Action item>
When you reach the line with "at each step" in the listing below, transcribe it and each line after it up to and including the line with "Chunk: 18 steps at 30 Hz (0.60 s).", exactly and with nothing else.
# # # # # # #
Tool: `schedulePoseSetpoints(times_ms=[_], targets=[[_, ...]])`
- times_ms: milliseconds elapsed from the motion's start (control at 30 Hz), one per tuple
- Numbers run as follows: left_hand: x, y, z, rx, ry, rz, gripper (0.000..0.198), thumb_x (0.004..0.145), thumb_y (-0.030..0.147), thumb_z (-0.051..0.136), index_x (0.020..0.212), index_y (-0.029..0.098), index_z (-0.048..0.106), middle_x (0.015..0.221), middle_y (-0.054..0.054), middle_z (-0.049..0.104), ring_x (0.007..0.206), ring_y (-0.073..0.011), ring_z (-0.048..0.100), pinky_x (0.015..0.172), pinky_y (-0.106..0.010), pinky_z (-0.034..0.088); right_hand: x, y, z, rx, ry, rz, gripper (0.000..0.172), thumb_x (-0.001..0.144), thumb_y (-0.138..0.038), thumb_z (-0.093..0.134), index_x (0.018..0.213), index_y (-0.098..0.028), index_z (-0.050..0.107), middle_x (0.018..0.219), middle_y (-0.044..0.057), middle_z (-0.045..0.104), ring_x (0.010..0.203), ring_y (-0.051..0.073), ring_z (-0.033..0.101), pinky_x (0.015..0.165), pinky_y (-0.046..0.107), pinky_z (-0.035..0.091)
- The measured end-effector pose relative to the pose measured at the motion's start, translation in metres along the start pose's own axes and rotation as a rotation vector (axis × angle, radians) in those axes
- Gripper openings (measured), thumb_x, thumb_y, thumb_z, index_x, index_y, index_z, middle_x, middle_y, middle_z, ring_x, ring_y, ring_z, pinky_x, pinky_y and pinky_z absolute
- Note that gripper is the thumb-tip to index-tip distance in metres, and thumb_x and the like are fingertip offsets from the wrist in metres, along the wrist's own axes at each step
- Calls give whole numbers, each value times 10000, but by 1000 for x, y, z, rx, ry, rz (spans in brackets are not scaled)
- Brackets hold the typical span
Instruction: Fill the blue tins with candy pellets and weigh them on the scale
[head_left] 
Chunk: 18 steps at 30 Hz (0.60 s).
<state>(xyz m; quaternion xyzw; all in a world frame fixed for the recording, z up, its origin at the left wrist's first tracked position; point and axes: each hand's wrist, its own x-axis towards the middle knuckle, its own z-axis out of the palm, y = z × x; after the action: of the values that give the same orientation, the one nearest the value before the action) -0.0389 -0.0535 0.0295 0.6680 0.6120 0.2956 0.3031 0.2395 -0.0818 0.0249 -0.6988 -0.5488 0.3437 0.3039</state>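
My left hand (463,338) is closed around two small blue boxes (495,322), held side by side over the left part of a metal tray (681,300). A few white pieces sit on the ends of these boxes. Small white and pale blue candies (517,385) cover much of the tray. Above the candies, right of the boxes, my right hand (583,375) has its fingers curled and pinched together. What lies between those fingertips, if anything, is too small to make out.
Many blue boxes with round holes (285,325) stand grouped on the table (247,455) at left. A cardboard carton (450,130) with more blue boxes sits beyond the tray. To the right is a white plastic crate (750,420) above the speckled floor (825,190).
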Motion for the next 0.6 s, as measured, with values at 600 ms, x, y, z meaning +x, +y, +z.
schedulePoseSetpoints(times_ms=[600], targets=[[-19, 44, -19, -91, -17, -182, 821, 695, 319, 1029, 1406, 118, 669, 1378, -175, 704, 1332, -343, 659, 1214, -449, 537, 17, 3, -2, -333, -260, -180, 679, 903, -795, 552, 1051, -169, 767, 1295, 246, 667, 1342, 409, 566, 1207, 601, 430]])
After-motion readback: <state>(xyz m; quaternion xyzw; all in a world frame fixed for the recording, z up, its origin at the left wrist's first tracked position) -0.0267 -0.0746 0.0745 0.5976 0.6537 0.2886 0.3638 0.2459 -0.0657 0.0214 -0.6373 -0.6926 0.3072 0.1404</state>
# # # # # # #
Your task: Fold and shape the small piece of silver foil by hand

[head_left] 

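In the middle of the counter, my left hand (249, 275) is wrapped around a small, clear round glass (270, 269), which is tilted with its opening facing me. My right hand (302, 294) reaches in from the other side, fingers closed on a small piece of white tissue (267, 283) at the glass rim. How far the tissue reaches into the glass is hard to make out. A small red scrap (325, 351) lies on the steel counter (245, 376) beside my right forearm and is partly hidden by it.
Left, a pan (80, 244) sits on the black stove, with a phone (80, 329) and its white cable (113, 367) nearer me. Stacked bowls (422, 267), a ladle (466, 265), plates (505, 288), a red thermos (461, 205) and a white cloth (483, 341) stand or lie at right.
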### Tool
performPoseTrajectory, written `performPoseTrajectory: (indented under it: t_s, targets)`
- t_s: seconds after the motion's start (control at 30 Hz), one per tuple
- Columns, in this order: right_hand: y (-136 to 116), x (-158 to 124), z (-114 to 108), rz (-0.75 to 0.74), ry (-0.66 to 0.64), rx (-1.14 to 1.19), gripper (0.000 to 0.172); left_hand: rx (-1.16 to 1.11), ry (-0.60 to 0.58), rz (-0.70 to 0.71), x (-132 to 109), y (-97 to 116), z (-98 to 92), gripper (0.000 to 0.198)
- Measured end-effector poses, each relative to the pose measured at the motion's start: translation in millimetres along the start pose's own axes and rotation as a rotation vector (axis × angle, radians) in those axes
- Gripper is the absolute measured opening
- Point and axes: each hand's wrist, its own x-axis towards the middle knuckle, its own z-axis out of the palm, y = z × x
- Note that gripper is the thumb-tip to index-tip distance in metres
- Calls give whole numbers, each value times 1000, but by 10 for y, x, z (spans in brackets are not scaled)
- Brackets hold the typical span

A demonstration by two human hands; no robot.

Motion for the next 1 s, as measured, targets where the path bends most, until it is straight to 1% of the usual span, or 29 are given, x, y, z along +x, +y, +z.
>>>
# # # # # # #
Worked solution>
- Note that gripper is the thumb-tip to index-tip distance in metres, and thumb_x and the like are fingertip offsets from the wrist in metres, along the wrist's own axes at each step
- Calls give whole numbers, each value times 10000, but by 1000 for x, y, z, rx, ry, rz (spans in brackets are not scaled)
- Brackets hold the typical span
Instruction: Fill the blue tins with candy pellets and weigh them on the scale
[head_left] 
Chunk: 18 steps at 30 Hz (0.60 s).

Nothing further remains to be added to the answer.